La verdad es que si está utilizando una configuración 4K estándar, un cable más antiguo y económico de Amazon o Monoprice funcionará de manera idéntica a un cable costoso de “ultra alta velocidad”.
¿Cuándo importan los cables?
Hay dos escenarios en los que la calidad del cable cobra importancia:
- Largas distancias: Para tramos de más de 15 pies, los cables más baratos tienen más probabilidades de fallar. Los cables HDMI activos (con un amplificador de señal incorporado) o los cables ópticos son mejores opciones para estas situaciones. Los cables ópticos pueden manejar fácilmente longitudes de más de 300 pies.

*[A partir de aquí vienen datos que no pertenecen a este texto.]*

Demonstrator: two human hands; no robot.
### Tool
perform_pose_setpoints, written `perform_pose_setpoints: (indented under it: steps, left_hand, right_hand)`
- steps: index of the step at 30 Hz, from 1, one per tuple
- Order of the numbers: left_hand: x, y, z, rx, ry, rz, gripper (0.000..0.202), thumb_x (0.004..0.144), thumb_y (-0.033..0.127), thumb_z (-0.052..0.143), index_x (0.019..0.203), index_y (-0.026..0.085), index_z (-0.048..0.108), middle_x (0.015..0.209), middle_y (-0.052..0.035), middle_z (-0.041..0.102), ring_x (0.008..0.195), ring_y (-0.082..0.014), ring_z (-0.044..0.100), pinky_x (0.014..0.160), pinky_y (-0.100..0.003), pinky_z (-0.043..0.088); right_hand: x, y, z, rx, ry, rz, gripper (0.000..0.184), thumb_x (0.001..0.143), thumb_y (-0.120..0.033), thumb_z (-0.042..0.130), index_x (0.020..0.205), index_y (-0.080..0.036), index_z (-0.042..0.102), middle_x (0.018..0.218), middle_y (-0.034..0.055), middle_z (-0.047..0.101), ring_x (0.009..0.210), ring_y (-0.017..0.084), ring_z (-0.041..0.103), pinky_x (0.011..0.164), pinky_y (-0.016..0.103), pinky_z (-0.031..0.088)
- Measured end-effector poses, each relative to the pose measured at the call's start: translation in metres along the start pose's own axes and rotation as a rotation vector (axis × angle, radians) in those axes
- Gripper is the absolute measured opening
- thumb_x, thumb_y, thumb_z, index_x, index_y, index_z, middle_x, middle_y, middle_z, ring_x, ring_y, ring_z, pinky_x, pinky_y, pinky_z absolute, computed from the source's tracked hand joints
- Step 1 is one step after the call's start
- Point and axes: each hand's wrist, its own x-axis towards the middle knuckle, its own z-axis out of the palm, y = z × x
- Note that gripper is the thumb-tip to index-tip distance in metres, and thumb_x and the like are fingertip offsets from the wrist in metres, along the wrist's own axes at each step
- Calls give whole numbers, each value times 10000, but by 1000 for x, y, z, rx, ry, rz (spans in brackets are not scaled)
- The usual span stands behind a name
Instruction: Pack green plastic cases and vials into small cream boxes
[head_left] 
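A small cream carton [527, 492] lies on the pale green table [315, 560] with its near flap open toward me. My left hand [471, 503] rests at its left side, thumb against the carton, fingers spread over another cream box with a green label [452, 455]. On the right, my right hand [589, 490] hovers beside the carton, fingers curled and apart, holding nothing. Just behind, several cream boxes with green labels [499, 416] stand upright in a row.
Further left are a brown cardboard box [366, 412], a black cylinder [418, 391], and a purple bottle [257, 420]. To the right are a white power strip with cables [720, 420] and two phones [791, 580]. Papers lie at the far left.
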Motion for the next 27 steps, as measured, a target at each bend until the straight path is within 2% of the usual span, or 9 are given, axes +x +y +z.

- Problemas de señal: Si ve una pantalla en blanco, parpadeando o “destellos” (distorsiones similares a la nieve), significa que su cable está fallando y necesita reemplazo.
El futuro de HDMI
Existen cables HDMI 2.2, pero por ahora son excesivos. Ofrecen un ancho de banda mucho más allá del que pueden utilizar los dispositivos actuales. Lo mismo ocurrió con HDMI 2.1 hace unos años. Para cuando realmente necesite ese ancho de banda adicional, los precios habrán bajado y probablemente habrá un estándar aún más nuevo.
No gastes de más
¿El mejor consejo? Compre una marca confiable como Amazon Basics o Monoprice y no se preocupe por el número de versión. Si funciona, funciona. Si necesita un cable largo, considere un modelo activo u óptico. De lo contrario, ahorre su dinero.
En pocas palabras: Concéntrate primero en garantizar que tus dispositivos sean compatibles con 4K y HDR. El cable es la menor de tus preocupaciones.